→ **Action item**
The lines wanted run from the first one below through the one with "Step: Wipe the". Return them exactly.

====

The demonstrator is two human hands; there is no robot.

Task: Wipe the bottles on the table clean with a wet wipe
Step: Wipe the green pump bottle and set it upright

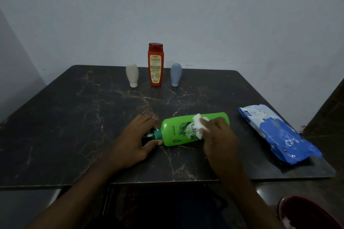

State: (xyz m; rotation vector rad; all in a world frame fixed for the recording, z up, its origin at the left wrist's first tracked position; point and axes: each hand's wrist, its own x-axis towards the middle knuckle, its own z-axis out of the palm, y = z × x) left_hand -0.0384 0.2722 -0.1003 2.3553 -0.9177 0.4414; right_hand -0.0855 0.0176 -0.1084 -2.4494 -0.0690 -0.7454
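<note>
A green pump bottle [178, 132] lies on its side near the front of the dark marble table [93, 117], pump end to the left. My left hand [132, 141] grips its dark green pump neck. My right hand [219, 139] presses a crumpled white wet wipe [200, 124] against the bottle's label side. At the back of the table stand three bottles in a row: a cream one [132, 74] on its cap, a tall red one [156, 65], and a grey-blue one [176, 74] on its cap.
A blue and white wet wipe pack [275, 132] lies at the table's right edge. A pale wall rises behind the table. A dark red object [305, 214] sits on the floor at the lower right.
</note>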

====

→ **Solution**
The demonstrator is two human hands; there is no robot.

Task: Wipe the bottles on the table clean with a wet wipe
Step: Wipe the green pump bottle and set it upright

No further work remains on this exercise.